Exactly as written, set down each line of the data below except its pictures.

┌─ DATA

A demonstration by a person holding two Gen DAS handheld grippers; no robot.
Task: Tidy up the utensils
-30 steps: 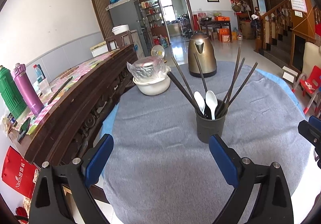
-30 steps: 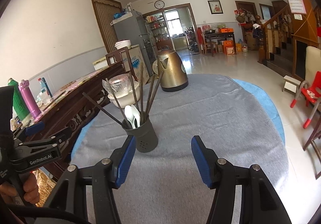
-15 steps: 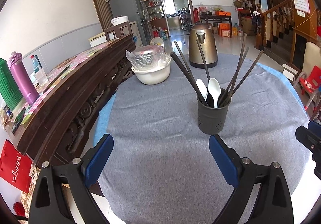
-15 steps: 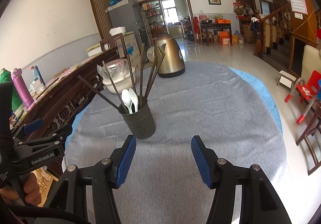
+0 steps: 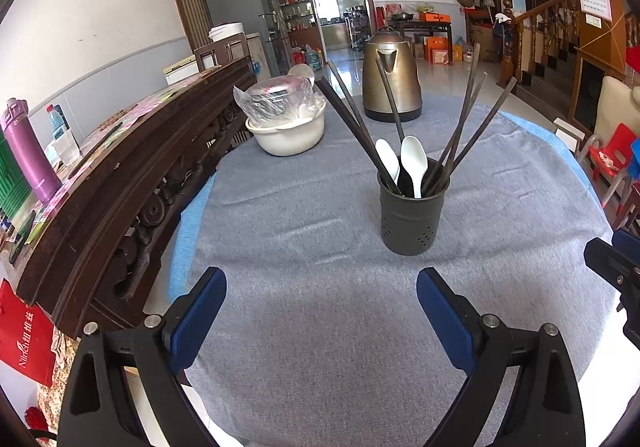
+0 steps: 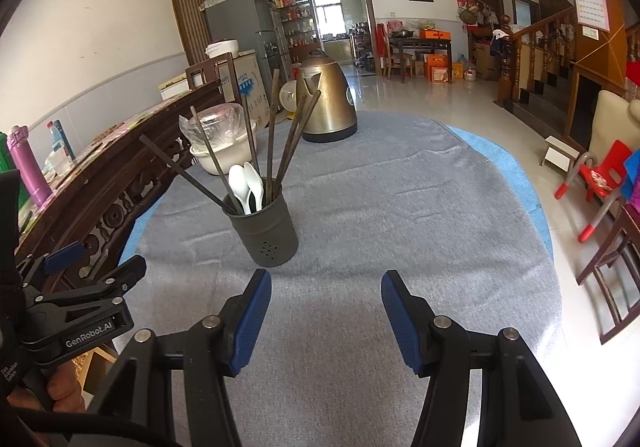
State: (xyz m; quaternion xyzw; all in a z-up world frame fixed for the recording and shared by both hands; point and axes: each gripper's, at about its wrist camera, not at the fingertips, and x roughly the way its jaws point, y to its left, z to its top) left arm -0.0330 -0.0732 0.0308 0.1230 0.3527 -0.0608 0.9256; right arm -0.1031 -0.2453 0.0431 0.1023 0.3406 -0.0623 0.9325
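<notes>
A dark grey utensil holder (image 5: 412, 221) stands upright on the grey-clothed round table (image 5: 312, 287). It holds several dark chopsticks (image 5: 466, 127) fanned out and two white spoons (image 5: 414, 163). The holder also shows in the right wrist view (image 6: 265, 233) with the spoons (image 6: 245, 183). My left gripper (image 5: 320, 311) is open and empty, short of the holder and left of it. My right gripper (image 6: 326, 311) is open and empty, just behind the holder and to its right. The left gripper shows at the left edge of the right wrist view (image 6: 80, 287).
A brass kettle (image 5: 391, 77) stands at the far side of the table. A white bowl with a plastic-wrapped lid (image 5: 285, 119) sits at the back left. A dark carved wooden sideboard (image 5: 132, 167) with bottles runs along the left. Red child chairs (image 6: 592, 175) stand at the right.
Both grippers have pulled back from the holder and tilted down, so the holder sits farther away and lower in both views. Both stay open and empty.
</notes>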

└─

TASK SOLUTION:
A demonstration by a person holding two Gen DAS handheld grippers; no robot.
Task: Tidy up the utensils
-30 steps: 
-30 steps: 
-15 steps: 
-15 steps: 
+0 steps: 
+0 steps: 
State: (xyz m; quaternion xyzw; all in a z-up world frame fixed for the recording and shared by both hands; point and axes: each gripper's, at about its wrist camera, not at the fingertips, and x roughly the way its jaws point, y to its left, z to its top) left arm -0.0330 -0.0732 0.0308 0.1230 0.3527 -0.0608 0.9256; right arm -0.1031 -0.2453 0.0431 0.1023 0.3406 -0.0623 0.9325
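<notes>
A dark grey utensil holder (image 5: 412, 221) stands upright on the grey-clothed round table (image 5: 312, 287). It holds several dark chopsticks (image 5: 466, 127) fanned out and two white spoons (image 5: 414, 163). The holder also shows in the right wrist view (image 6: 265, 233) with the spoons (image 6: 245, 183). My left gripper (image 5: 320, 311) is open and empty, short of the holder and left of it. My right gripper (image 6: 326, 311) is open and empty, just behind the holder and to its right. The left gripper shows at the left edge of the right wrist view (image 6: 80, 287).
A brass kettle (image 5: 391, 77) stands at the far side of the table. A white bowl with a plastic-wrapped lid (image 5: 285, 119) sits at the back left. A dark carved wooden sideboard (image 5: 132, 167) with bottles runs along the left. Red child chairs (image 6: 592, 175) stand at the right.
Both grippers have pulled back from the holder and tilted down, so the holder sits farther away and lower in both views. Both stay open and empty.
</notes>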

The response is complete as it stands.